Global Pride as US legalises gay marriage
As major cities began preparing their Pride celebrations, the US Supreme Court made history by legalising same-sex marriage across the country. What does it mean for the gay rights movement?
Sometimes justice arrives ‘like a thunderbolt’ said President Barack Obama on Friday. As Pride weekend celebrations began in New York, San Francisco and across the Atlantic in London, the US Supreme Court declared same-sex marriage legal across all 50 of the country’s states.
‘It means everything,’ said Keith Orr, the owner of a prominent gay bar in Michigan on Saturday. ‘Yesterday was the biggest victory I can recall in my lifetime’.
Meanwhile in San Francisco, activist Brian Basinger described a feeling of ‘completion’, admitting that ‘all of this success all at once is pretty overwhelming.’ The campaign for same-sex marriage has been hard fought by LGBT communities for years, and its arrival marks a huge step forward for the gay rights movement.
Amid the celebrations however, jubilant LGBT activists also took time to reflect on the struggles of the past and the fights yet to come. Many have now pointed to protections in housing and employment as the next frontier for the movement, while a temporary pink triangle was erected on the side of San Francisco’s Twin Peaks to commemorate the oppression and homophobia many people still face.
The court ruled 5-4 in favour of guaranteeing same-sex couples’ right to marry, a close decision which serves as a reminder that opinion in the US is still heavily divided. Mike Huckabee, a Republican presidential candidate, said that the court had tried to ‘unwrite the laws of nature’, while another presidential hopeful Rick Perry argued that it should be an issue for states to decide for themselves.
Despite the battles which remain, the feelings at Pride events over the weekend were overwhelmingly feelings of joy, even in London where same-sex marriage is already legal. ‘It’s put everybody in such a great mood,’ said professional dancer Robin Windsor.
The Supreme Court’s ruling is a huge symbolic success for LGBT communities — not just for those it directly affects in America, but for people across the world. When governments recognise equal rights so publicly, they say, it sends a clear message to those who would disagree. It is also a symbol of hope to young people who are still struggling, and a reward to older generations who have fought so hard for so long.
But symbolic acts cannot tell the whole story. Many have compared the gay rights movement to the fight for black civil rights in the US — but no one could look at the recent events in Ferguson, Baltimore and Charleston and say that America’s problem with race ended when its legislation changed. Of course these moments are vitally important, but they must not trick us into acting as though the problem has been solved.
- Is this the biggest victory for the gay rights movement so far?
- Is there a new equal rights movement on the horizon? What do you think it might be?
- Colour in a blank map of the world depending on each country’s same-sex marriage laws. Do any surprise you?
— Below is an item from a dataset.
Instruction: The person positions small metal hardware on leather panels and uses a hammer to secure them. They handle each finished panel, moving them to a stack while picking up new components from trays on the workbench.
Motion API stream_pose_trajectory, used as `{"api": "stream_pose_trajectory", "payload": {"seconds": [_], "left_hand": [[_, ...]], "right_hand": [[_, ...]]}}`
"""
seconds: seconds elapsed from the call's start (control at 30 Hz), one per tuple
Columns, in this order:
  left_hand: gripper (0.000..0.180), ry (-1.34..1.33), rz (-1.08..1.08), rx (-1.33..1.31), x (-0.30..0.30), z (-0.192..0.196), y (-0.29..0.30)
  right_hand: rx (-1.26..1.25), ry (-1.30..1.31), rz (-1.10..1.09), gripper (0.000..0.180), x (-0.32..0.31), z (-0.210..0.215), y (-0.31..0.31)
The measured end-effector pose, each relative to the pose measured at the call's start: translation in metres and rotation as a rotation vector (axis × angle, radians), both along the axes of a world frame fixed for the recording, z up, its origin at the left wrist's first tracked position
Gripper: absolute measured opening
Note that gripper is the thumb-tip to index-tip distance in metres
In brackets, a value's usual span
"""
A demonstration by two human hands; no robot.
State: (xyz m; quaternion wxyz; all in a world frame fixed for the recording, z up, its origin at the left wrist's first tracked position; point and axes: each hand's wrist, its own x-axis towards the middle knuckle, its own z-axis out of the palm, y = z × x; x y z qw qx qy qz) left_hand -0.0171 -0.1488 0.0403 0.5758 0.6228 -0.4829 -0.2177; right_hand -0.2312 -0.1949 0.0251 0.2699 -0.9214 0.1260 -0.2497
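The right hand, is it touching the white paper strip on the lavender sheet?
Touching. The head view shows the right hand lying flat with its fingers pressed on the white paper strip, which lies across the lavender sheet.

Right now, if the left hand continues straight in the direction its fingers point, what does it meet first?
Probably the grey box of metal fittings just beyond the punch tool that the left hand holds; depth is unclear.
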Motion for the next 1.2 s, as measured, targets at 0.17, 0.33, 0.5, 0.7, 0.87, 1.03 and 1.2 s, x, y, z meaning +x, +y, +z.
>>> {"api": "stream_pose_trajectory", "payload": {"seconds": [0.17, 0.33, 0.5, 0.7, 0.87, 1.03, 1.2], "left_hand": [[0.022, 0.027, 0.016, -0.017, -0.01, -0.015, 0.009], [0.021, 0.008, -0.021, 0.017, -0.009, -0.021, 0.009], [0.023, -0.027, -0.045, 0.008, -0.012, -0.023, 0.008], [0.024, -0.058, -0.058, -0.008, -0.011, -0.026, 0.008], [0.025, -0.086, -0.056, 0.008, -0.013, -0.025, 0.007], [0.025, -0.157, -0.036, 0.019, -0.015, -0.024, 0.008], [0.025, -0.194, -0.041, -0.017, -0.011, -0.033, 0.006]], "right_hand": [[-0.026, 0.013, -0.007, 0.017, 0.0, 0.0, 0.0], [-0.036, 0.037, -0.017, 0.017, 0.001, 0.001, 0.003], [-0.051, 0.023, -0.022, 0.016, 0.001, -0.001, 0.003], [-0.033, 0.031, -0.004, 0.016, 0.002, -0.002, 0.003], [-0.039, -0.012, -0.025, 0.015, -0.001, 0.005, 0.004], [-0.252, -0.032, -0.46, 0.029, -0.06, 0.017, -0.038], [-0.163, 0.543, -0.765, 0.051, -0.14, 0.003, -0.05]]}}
- Class debate: in just one week, the US saw the shooting in Charleston, the confirmation of Obama’s universal healthcare act, and now the legalisation of gay marriage. Which will have the most impact on its future?
Some People Say...
“In a truly equal society, marriage would be abolished altogether.”
What do you think?
Q & A
- Why did it take so long?
- In 1996, President Bill Clinton signed the Defence of Marriage Act (Doma) which prevented same-sex marriages in individual states from being recognised at a national level. Massachusetts was the first state to legalise gay marriage in 2003, and Doma was declared unconstitutional in 2011. Before Friday’s decision, same-sex marriage was legal in 37 out of 50 states.
- So we know what might be next in the US — what about the UK?
- England, Scotland and Wales have all legalised gay marriage, so campaigners in the UK have turned their attentions to Northern Ireland. The transgender community has also pointed out that UK law requires people to obtain the consent of their spouse if they wish to legally change their gender. ‘Equal’ marriage is not quite equal yet, they argue.
- US Supreme Court
- The US Chief Justice and eight Associate Justices decide the country’s highest court cases.
- Housing and employment
- In the US, there are currently no nationwide anti-discrimination laws which prevent people from being fired or evicted because of their sexuality or gender identity.
- Pink triangle
- Just as Jewish people had to wear the Star of David as identification in Nazi concentration camps, homosexual men had to wear a pink triangle. It is now used a symbol of commemoration in the gay rights movement.
- Presidential candidate
- Presidential elections will take place on 8 November 2016. Official candidates for president from the Republican and Democratic parties will be chosen in July the same year, but campaigns for hopefuls have already begun.
- Ferguson, Baltimore and Charleston
- Within the last year, riots have broken out in Ferguson and Baltimore to protest against the deaths of young black men who were killed by police officers. In Charleston this month, nine black Americans were murdered in a church which is famous for its place in the civil rights movement.